• **WORK TASK**
This exercise asks for the whole listing to be restated exactly.
-- RECORDED INFORMATION follows --
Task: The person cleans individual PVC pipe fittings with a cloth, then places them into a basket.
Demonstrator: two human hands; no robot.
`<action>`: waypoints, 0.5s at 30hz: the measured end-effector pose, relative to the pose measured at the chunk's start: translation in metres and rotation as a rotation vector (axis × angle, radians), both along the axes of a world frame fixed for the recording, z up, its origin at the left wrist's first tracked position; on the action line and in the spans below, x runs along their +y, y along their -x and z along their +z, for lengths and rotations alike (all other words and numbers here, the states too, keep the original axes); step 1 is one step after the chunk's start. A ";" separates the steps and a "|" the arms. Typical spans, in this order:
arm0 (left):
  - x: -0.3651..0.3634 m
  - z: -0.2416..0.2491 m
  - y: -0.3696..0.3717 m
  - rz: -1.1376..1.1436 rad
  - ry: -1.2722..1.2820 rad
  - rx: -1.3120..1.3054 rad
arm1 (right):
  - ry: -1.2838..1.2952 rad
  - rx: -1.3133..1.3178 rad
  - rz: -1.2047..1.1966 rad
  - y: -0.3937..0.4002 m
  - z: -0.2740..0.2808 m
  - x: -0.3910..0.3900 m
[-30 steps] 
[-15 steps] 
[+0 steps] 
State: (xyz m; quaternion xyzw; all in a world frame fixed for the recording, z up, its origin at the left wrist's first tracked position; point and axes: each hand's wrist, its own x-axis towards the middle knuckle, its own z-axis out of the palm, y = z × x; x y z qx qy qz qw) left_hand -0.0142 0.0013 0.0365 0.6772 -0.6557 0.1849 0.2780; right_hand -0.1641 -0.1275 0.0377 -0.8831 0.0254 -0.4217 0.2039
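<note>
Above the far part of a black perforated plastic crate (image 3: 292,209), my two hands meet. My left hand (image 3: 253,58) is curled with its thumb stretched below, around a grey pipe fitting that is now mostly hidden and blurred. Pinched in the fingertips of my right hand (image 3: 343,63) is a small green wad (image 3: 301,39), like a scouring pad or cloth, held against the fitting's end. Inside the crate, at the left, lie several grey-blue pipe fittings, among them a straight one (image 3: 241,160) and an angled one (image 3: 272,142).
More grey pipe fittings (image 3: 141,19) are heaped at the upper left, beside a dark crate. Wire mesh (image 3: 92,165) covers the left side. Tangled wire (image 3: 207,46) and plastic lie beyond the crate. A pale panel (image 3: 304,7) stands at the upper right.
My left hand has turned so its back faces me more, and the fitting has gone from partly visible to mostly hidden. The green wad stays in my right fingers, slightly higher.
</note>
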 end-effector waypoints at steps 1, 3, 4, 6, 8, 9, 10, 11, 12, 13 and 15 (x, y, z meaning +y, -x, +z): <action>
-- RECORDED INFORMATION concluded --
• **EXERCISE SOLUTION**
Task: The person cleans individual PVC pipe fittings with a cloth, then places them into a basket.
Demonstrator: two human hands; no robot.
`<action>`: waypoints, 0.5s at 30hz: the measured end-effector pose, relative to the pose measured at the chunk's start: translation in metres and rotation as a rotation vector (axis × angle, radians), both along the axes of a world frame fixed for the recording, z up, its origin at the left wrist's first tracked position; on the action line and in the spans below, x runs along their +y, y along their -x and z along their +z, for lengths and rotations alike (all other words and numbers here, the states too, keep the original axes); step 1 is one step after the chunk's start. A ";" separates the steps and a "|" the arms. Typical spans, in this order:
arm0 (left):
  - x: -0.3651..0.3634 m
  - z: -0.2416..0.2491 m
  - y: -0.3696..0.3717 m
  - rz: -1.1376..1.1436 rad
  - ry: -1.2722..1.2820 rad
  - rx: -1.3120..1.3054 rad
arm1 (right):
  - ry: -1.2838..1.2952 rad
  - rx: -1.3133..1.3178 rad
  - rz: -1.2047..1.1966 rad
  - y: -0.3937..0.4002 m
  - z: -0.2740..0.2808 m
  - x: -0.3910..0.3900 m
[-30 steps] 
[-15 steps] 
[+0 steps] 
State: (xyz m; quaternion xyzw; all in a world frame fixed for the recording, z up, its origin at the left wrist's first tracked position; point and axes: each hand's wrist, its own x-axis towards the middle knuckle, its own z-axis out of the palm, y = z × x; x y z qx qy qz qw) left_hand -0.0142 0.0013 0.0365 0.6772 -0.6557 0.1849 0.2780; right_hand -0.1641 -0.1275 0.0377 -0.8831 0.0254 -0.4217 0.2039
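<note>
Above the far part of a black perforated plastic crate (image 3: 292,209), my two hands meet. My left hand (image 3: 253,58) is curled with its thumb stretched below, around a grey pipe fitting that is now mostly hidden and blurred. Pinched in the fingertips of my right hand (image 3: 343,63) is a small green wad (image 3: 301,39), like a scouring pad or cloth, held against the fitting's end. Inside the crate, at the left, lie several grey-blue pipe fittings, among them a straight one (image 3: 241,160) and an angled one (image 3: 272,142).
More grey pipe fittings (image 3: 141,19) are heaped at the upper left, beside a dark crate. Wire mesh (image 3: 92,165) covers the left side. Tangled wire (image 3: 207,46) and plastic lie beyond the crate. A pale panel (image 3: 304,7) stands at the upper right.
My left hand has turned so its back faces me more, and the fitting has gone from partly visible to mostly hidden. The green wad stays in my right fingers, slightly higher.
</note>
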 end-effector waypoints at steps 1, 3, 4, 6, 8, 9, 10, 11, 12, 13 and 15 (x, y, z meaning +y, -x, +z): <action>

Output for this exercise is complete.